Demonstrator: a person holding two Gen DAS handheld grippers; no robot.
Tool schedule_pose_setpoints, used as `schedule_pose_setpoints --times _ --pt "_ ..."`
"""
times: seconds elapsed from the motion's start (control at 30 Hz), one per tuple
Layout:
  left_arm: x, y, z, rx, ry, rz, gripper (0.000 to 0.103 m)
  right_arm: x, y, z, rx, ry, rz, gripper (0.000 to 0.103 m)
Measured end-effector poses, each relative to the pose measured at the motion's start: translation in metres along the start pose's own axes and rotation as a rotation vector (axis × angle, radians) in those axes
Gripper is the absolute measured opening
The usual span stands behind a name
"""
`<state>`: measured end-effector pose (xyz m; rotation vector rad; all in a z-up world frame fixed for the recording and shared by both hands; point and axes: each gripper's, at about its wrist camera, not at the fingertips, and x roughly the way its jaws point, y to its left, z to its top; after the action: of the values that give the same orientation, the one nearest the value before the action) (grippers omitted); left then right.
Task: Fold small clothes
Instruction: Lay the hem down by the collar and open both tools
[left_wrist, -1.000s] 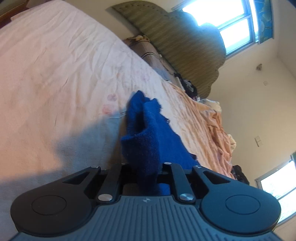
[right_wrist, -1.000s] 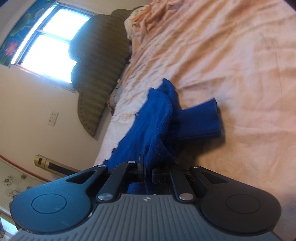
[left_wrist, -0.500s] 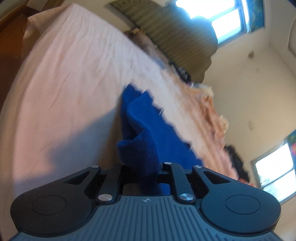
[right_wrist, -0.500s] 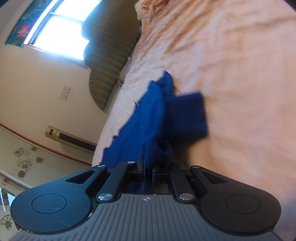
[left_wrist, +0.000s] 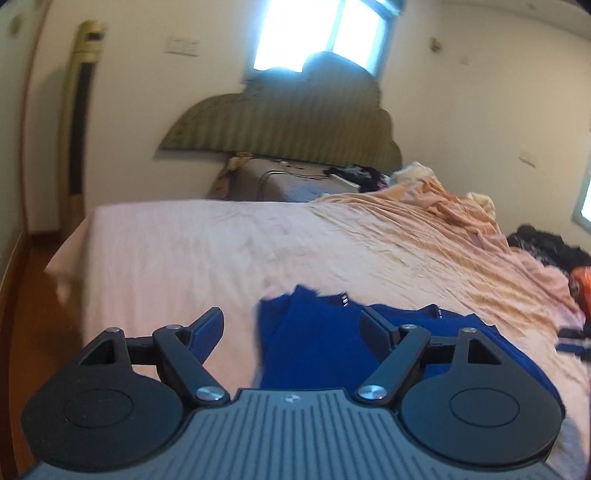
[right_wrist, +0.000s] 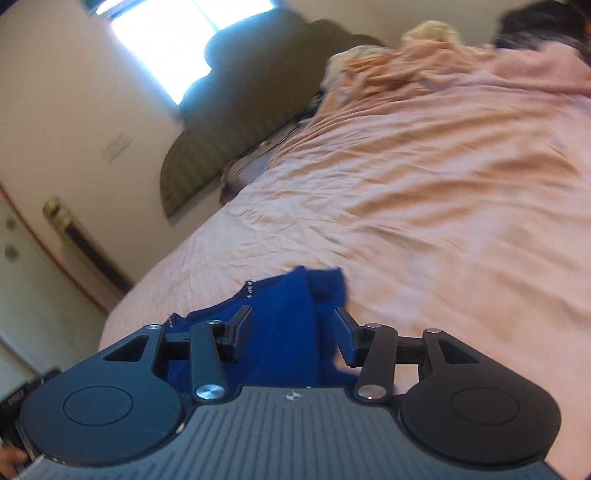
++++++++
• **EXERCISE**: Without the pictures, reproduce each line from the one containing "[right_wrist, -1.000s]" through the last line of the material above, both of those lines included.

• **SOLUTION FOR THIS TASK**:
[right_wrist, -1.000s] 
[left_wrist, -0.500s] 
[right_wrist, -0.500s] 
[left_wrist, +0.000s] 
[right_wrist, +0.000s] 

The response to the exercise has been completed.